• Supplied information
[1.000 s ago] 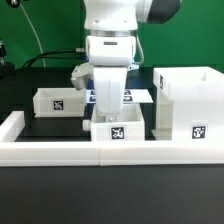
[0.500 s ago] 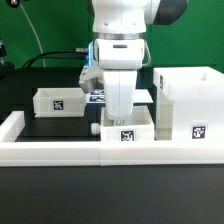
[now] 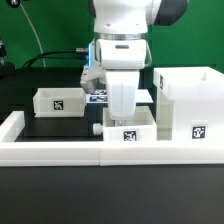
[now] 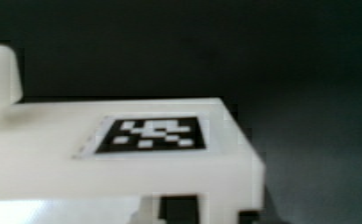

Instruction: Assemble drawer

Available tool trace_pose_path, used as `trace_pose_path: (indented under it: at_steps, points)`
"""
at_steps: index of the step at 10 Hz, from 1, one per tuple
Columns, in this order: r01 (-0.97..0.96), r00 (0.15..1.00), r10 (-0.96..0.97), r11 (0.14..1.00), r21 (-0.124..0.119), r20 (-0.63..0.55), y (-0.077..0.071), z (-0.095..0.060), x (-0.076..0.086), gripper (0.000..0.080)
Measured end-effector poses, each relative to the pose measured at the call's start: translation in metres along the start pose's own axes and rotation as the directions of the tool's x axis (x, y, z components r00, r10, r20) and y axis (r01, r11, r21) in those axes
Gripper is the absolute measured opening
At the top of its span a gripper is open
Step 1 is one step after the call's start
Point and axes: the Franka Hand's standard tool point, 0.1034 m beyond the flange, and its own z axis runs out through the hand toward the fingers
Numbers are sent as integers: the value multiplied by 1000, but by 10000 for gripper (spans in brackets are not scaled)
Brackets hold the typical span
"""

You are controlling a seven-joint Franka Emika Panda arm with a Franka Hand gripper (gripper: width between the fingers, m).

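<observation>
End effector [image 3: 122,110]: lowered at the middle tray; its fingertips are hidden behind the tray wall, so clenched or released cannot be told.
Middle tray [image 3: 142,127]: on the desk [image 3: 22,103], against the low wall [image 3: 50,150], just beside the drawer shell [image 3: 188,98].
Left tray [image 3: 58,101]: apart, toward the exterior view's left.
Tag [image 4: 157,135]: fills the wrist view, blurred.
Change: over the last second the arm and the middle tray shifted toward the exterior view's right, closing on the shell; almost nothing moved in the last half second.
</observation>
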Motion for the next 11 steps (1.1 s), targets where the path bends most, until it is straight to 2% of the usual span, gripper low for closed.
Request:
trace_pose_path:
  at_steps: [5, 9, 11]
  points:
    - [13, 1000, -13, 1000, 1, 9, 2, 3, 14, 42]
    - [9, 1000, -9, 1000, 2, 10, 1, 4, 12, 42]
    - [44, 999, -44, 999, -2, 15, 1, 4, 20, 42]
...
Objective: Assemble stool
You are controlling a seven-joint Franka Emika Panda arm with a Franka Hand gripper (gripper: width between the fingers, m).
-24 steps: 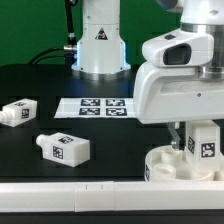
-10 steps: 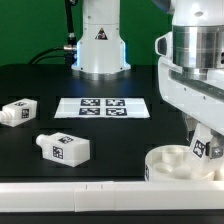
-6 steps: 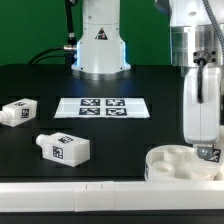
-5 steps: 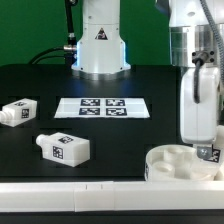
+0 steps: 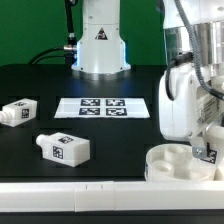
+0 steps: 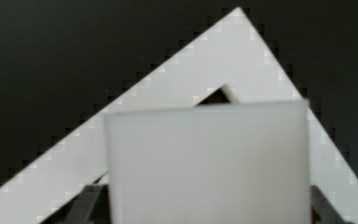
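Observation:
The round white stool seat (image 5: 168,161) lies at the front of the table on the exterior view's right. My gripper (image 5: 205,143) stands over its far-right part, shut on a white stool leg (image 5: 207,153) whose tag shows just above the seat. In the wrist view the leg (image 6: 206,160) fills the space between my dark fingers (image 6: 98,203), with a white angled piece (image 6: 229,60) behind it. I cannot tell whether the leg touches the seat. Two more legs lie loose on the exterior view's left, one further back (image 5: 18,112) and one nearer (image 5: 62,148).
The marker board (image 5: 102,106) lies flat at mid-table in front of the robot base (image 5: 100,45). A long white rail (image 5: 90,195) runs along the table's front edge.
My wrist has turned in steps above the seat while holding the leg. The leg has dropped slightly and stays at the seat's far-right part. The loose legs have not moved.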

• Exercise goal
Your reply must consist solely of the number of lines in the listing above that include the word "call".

• Written answer
2